Are you a feminist organisation?
Yes, GFS is a feminist organisation in that we support and advocate for women’s rights on the ground of the equality of the sexes.

Why do you only allow girls to take part in sessions?
The Equality Act recognises that some equality groups (e.g. women) are disadvantaged in some areas of life as a consequence of past or current discrimination and exclusion. The Act enables employers and providers of services to take steps to help particular groups overcome disadvantage and meet needs that are different from the needs of other groups. Focusing attention on the needs of girls does not dismiss the serious issues facing boys and men.

Why do you only recruit female volunteers and staff to work directly with girls?
Under the Equality Act, employees may provide girls and young women with personal services, promoting their welfare or education, which can be provided most effectively by a person of the same sex. This could entail counselling in areas such as sex, pregnancy, health and welfare. The young women also need positive role models to build self-esteem and help them take responsibility for their lives. Due to the nature of our work many of our posts are restricted to female applicants only.

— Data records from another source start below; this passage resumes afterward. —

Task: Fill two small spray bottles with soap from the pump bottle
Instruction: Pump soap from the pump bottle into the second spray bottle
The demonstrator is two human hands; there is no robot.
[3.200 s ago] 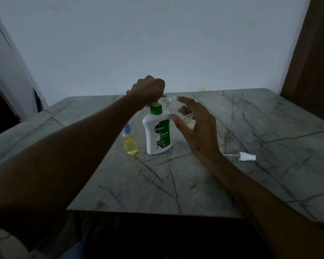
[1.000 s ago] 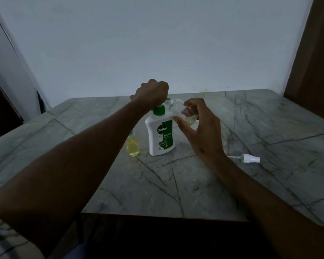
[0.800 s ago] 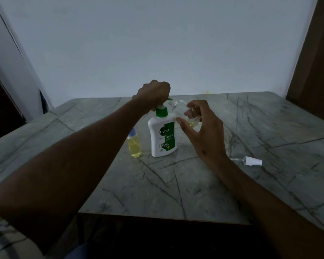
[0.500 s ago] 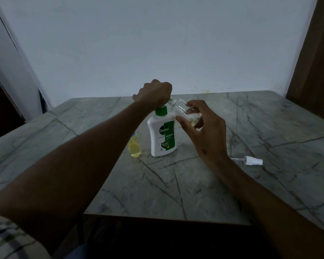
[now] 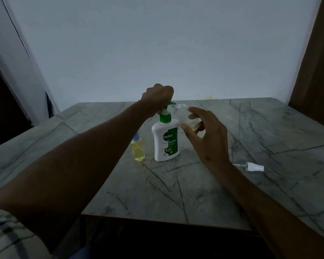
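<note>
A white Dettol pump bottle (image 5: pixel 166 141) with a green collar stands mid-table. My left hand (image 5: pixel 157 99) is fisted over its green pump head, which sits raised above the collar. My right hand (image 5: pixel 206 135) holds a small clear spray bottle (image 5: pixel 183 114), tilted with its open mouth at the pump's nozzle; a little yellow soap lies in its bottom. A second small bottle (image 5: pixel 137 149), full of yellow soap and capped in pale blue, stands upright just left of the pump bottle.
A white spray cap (image 5: pixel 252 167) with its dip tube lies on the grey marble table (image 5: pixel 176 193) to the right of my right wrist. A pale wall runs behind the table; a brown wooden panel (image 5: pixel 314 62) stands at the far right.
The pump head has come back up after being pressed down half a second ago. My right hand keeps the clear bottle at the nozzle. The view shifted slightly.
</note>
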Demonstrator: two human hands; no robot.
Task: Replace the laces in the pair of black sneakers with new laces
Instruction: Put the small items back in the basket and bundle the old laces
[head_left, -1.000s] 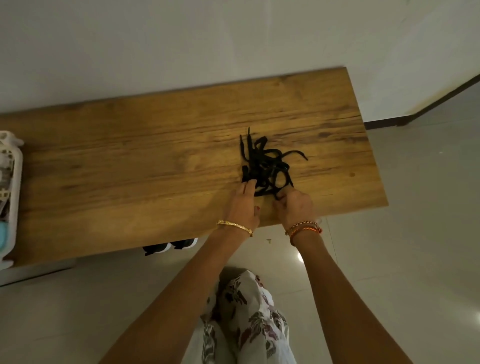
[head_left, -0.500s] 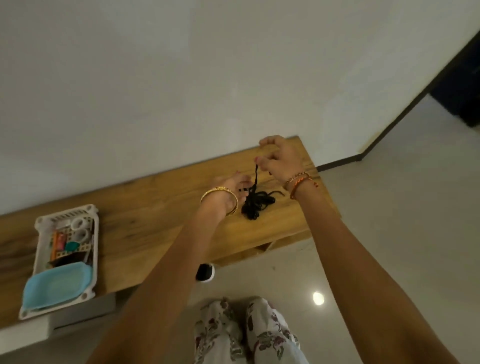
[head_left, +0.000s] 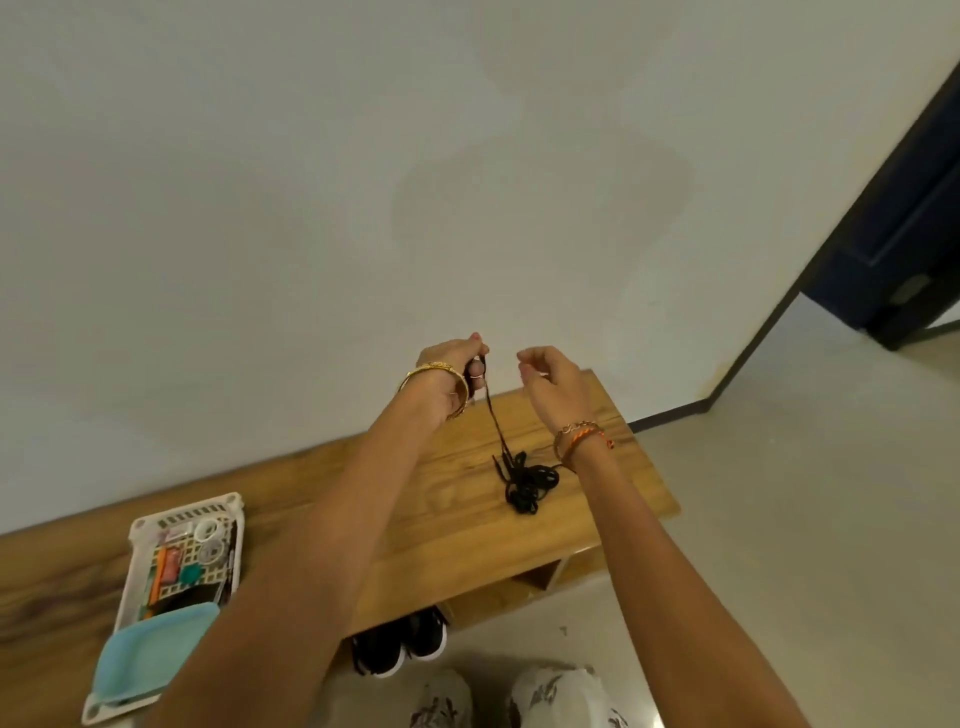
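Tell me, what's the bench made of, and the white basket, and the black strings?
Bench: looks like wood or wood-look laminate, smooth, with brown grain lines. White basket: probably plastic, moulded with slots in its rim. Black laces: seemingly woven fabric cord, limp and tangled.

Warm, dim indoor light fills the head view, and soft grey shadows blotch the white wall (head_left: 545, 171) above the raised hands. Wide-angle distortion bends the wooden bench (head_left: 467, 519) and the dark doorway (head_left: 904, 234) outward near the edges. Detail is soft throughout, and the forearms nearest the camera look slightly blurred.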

Safety, both physical and emotional, is a key benefit of women-only services. As a result, women feel supported and comfortable. They become empowered and develop confidence, greater independence and higher self-esteem. They are less marginalised and isolated and feel more able to express themselves. Women using these services feel that their voices are heard and listened to. Through sharing their experiences to make sense of the world together, they develop a sense of solidarity.
Studies have shown that accessing single-sex space is important for girls and young women. A review by YWCA and Girlguiding UK found that girls and young women were enthusiastic about having time away from boys and benefited from having women leaders as role models. They also found that single-sex spaces encouraged girls to take more risks, express themselves and develop their self-confidence. In mixed gender settings, boys tended to dominate the space which reduced girls’ confidence. A single-sex environment also helps girls and young women to think about and challenge gender stereotypes.

Is GFS a Christian organisation?
GFS was established in 1875 with close links to the Anglican Church and, for many years, worked under the patronage of the church and established branches within church settings. Over the years, the work of the organisation has changed and broadened to keep pace with changes in society and the changing needs and outlook of girls and young women. Today, as stated in the society’s registration with the Charity Commission, the purpose of our work is ‘to advance education and any other charitable purpose for the benefit of women and girls’. The society’s Articles of Association state that GFS works with women and girls of all religious faiths and of none and, with this in mind, we currently work with church, community, college and school based groups and welcome the establishment of new groups in all settings where our work can bring enrichment to the lives of girls and young women. Whilst the focus has broadened, GFS’ values are informed by its Christian heritage and the motto of GFS remains “Bear one another’s burdens”.

What makes GFS different from other female youth groups?
At GFS we provide an informal, unintimidating environment that is accessible to all girls and young women.

We deliver activities designed to develop self-esteem, making GFS a positive and relevant service due to our emphasis on personal development over formal achievement. The goals that GFS girls and young women achieve are personal and appropriate to them, and we discourage comparison of status and ability to others.

We offer a participatory programme, providing girls and young women the opportunity to choose for themselves the activities and issues they feel are relevant to them, and both plan and deliver elements of the programme, leading to regular informal peer mentorship and support.

As well as our universal service, we also run targeted programmes for girls and young women with specific needs including looked after children, young mums, girls and young women with anxiety and depression, and those at risk of child sexual exploitation, amongst other risk factors. Many of our groups are in areas of social or economic deprivation where provision of other services for girls and young women is limited.
We are a feminist organisation in that we support and advocate for women’s rights on the ground of the equality of the sexes. We aim to address exclusion and lack of access to opportunities due to gender inequality.

Is GFS only for girls and young women with low self-esteem or other issues?
No. If you identify as a girl or young woman then GFS is for you, whether you have low self-esteem or not. All of us need a confidence boost sometimes! Unfortunately many of the issues we face as girls and young women, such as stereotypes, discrimination and everyday sexism, are common to all of us. Having fun and joining a supportive network of peers and role models, who come from all types of backgrounds is essential to reaching your potential and thriving

Can men work or volunteer for GFS?
Yes, provided that the role does not require regular engagement with girls and young women participating in GFS sessions. These could include office-based roles, occasional roles (such as driving a minibus) and guest instructors, speakers and facilitators.

Is there a uniform?
We like to keep sessions as relaxed and informal as possible, so do not enforce an official uniform. Some girls and young women go straight to GFS after school and attend in their school uniform, However, if a girl or young woman would like to purchase a GFS t-shirt or other item of clothing, these can be organised through their group leader. They are welcome to wear these at sessions if they would prefer to.